WORK ITEM: When you copy the data that follows, reproduce every word exactly and leave out the images.

SOURCE MATERIAL:
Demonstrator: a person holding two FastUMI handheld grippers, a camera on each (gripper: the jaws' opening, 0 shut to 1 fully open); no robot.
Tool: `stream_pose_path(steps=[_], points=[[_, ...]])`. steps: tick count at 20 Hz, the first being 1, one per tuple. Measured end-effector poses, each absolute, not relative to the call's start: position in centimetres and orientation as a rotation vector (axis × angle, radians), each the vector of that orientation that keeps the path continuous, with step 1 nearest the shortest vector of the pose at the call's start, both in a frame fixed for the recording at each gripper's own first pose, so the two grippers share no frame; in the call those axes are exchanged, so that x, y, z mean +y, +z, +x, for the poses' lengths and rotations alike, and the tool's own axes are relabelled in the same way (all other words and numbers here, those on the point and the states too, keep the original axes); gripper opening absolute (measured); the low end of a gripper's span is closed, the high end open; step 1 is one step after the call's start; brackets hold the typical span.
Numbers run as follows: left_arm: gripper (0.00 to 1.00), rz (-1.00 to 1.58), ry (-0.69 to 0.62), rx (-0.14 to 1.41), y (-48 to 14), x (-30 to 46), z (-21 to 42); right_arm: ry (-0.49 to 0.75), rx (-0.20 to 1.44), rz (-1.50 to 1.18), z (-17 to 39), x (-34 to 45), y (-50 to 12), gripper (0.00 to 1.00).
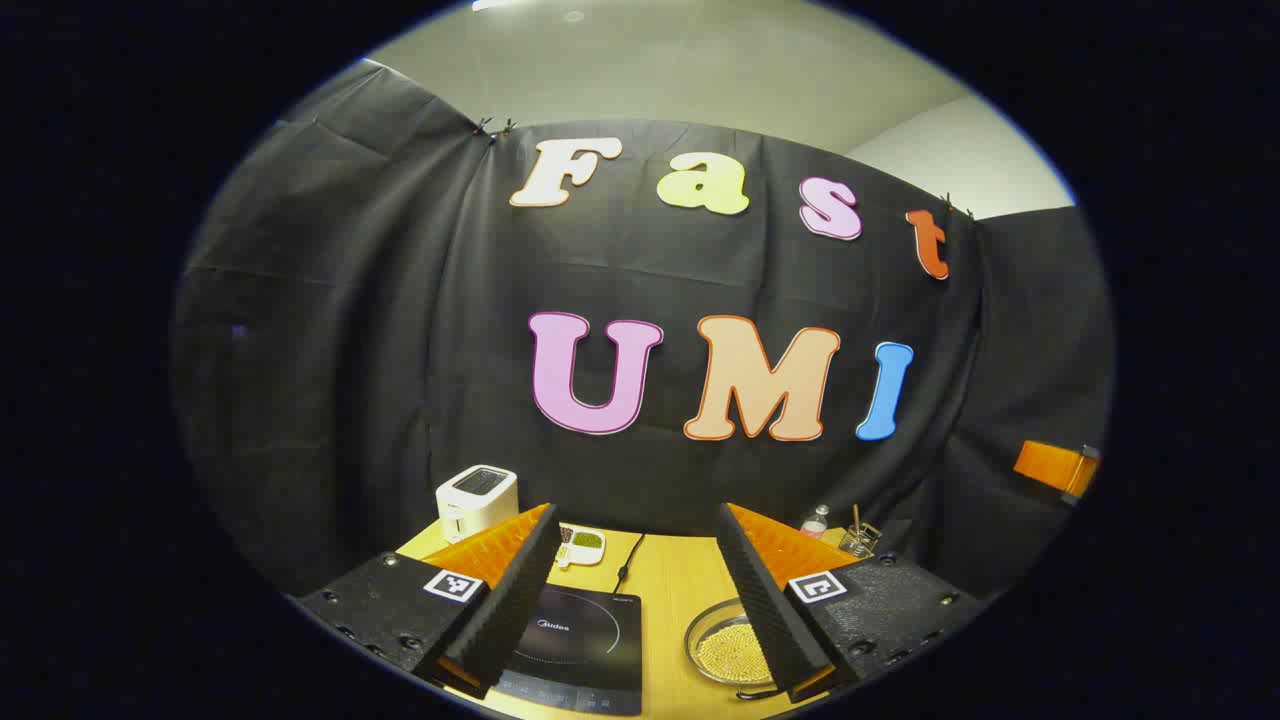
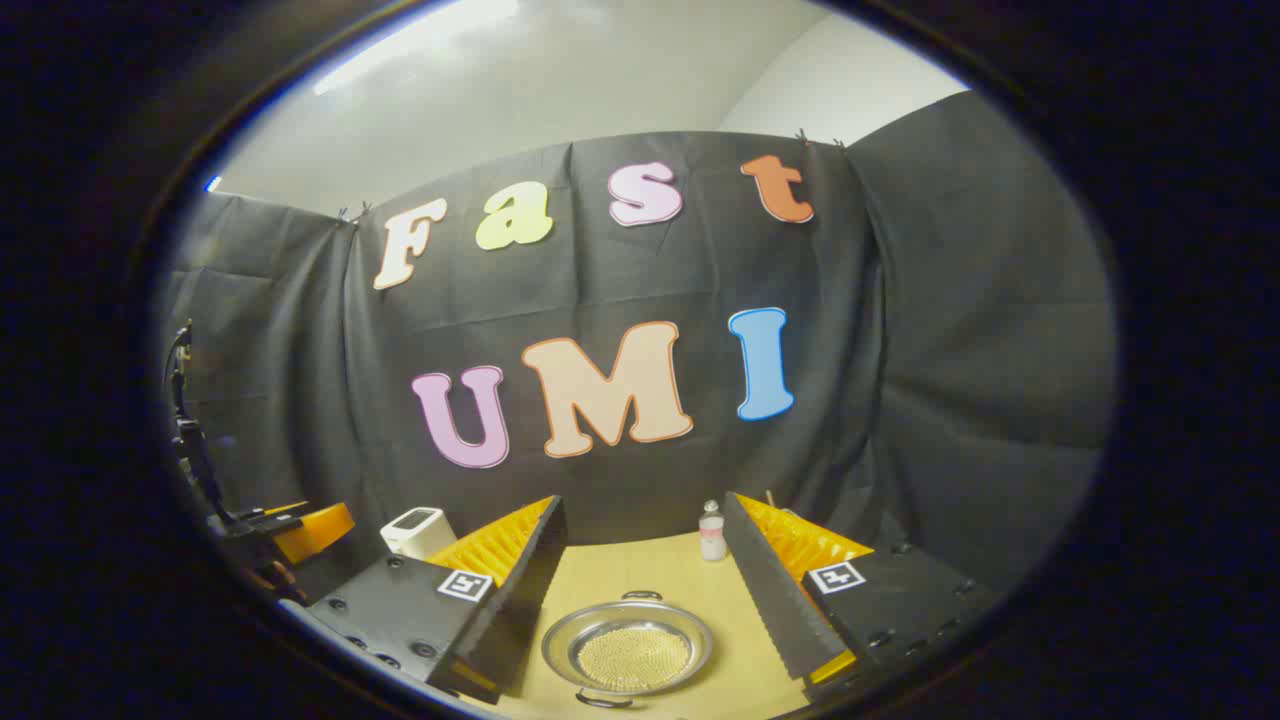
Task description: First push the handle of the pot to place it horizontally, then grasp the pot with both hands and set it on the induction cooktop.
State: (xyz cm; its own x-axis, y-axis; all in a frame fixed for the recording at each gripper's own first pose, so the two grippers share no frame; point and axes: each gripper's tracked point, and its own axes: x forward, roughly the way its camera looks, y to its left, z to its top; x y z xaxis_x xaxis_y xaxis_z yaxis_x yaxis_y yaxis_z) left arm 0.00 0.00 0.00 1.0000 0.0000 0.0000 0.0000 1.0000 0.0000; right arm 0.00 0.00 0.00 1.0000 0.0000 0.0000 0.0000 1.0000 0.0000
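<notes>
1. Left gripper (image 1: 640,600): jaws wide apart, holding nothing. Right gripper (image 2: 640,590): the same.
2. Pot (image 2: 627,648): shallow metal, beads inside, small loop handles (image 2: 641,596) at far and near rims. Probably light, rigid and slick; beads could spill if it tilts. Best grip is likely the handles.
3. Pot sits on the table (image 2: 640,565) between the right fingers, near the front edge, untouched.
4. Cooktop (image 1: 580,635) lies below the left gripper, beside the pot.

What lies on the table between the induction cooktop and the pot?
Bare wooden table separates the induction cooktop from the pot, seen in the left gripper view.
</notes>
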Motion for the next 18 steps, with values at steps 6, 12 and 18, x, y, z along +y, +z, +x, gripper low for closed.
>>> stream_pose_path(steps=[6,12,18], points=[[0.92,0.022,-0.026,0.005,-0.2,-1.0,-0.2,-0.022,-0.010,-0.014,-0.4,-0.9,1.0,0.90],[0.95,0.029,-0.048,0.004,-0.1,-1.6,-0.4,-0.025,-0.016,-0.017,-0.8,-0.9,1.4,0.90],[0.92,0.024,-0.038,0.021,-0.7,-0.7,-0.6,-0.029,-0.015,-0.021,-1.2,-0.8,1.2,0.90]])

EXERCISE OUTPUT:
Demonstrator: a person holding two FastUMI handheld grippers, a camera on each (gripper: the jaws' opening, 0 shut to 1 fully open); no robot.
Tool: `stream_pose_path(steps=[_], points=[[_, ...]])`. steps: tick count at 20 Hz, the first being 1, one per tuple. Measured end-effector poses, each absolute, not relative to the call's start: position in centimetres and orientation as a rotation vector (axis × angle, radians), each the vector of that orientation that keeps the path continuous, with step 1 nearest the shortest vector of the pose at the call's start, both in a frame fixed for the recording at each gripper's own first pose, so the two grippers share no frame; in the call those axes are exchanged, so that x, y, z mean +y, +z, +x, for the poses' lengths and rotations alike, and the tool's own axes are relabelled in the same way (all other words and numbers here, those on the point and the states too, keep the original axes); gripper opening absolute (measured); the low end of a gripper's span is closed, the high end open; step 1 is one step after the call's start; brackets hold the typical span.
Numbers run as follows: left_arm: gripper (0.00 to 1.00), rz (-1.00 to 1.58), ry (-0.69 to 0.62), rx (-0.14 to 1.41), y (-48 to 14), x (-30 to 46), z (-21 to 42); right_arm: ry (-0.49 to 0.75), rx (-0.20 to 1.44), rz (-1.50 to 1.18), z (-17 to 39), x (-34 to 45), y (-50 to 12), gripper (0.00 to 1.00).
Task description: First push the handle of the pot to place it horizontally, then grasp the pot with both hands and set it on the induction cooktop.
State: (xyz cm; its own x-axis, y-axis; all in a frame fixed for the recording at each gripper's own first pose, so the two grippers share no frame; point and axes: each gripper's tracked point, and its own axes: x forward, roughly the way its camera looks, y to its left, z to its top; x y z xaxis_x xaxis_y xaxis_z yaxis_x yaxis_y yaxis_z) left arm 0.00 0.00 0.00 1.0000 0.0000 0.0000 0.0000 1.0000 0.0000; right arm 0.00 0.00 0.00 1.0000 0.0000 0.0000 0.0000 1.0000 0.0000
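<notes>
1. Left gripper (image 1: 640,600): jaws wide apart, holding nothing. Right gripper (image 2: 640,590): the same.
2. Pot (image 2: 627,648): shallow metal, beads inside, small loop handles (image 2: 641,596) at far and near rims. Probably light, rigid and slick; beads could spill if it tilts. Best grip is likely the handles.
3. Pot sits on the table (image 2: 640,565) between the right fingers, near the front edge, untouched.
4. Cooktop (image 1: 580,635) lies below the left gripper, beside the pot.

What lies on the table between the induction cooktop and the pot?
Bare wooden table separates the induction cooktop from the pot, seen in the left gripper view.
</notes>
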Motion for the next 18 steps, with values at steps 6, 12 and 18, x, y, z along +y, +z, +x, gripper low for closed.
>>> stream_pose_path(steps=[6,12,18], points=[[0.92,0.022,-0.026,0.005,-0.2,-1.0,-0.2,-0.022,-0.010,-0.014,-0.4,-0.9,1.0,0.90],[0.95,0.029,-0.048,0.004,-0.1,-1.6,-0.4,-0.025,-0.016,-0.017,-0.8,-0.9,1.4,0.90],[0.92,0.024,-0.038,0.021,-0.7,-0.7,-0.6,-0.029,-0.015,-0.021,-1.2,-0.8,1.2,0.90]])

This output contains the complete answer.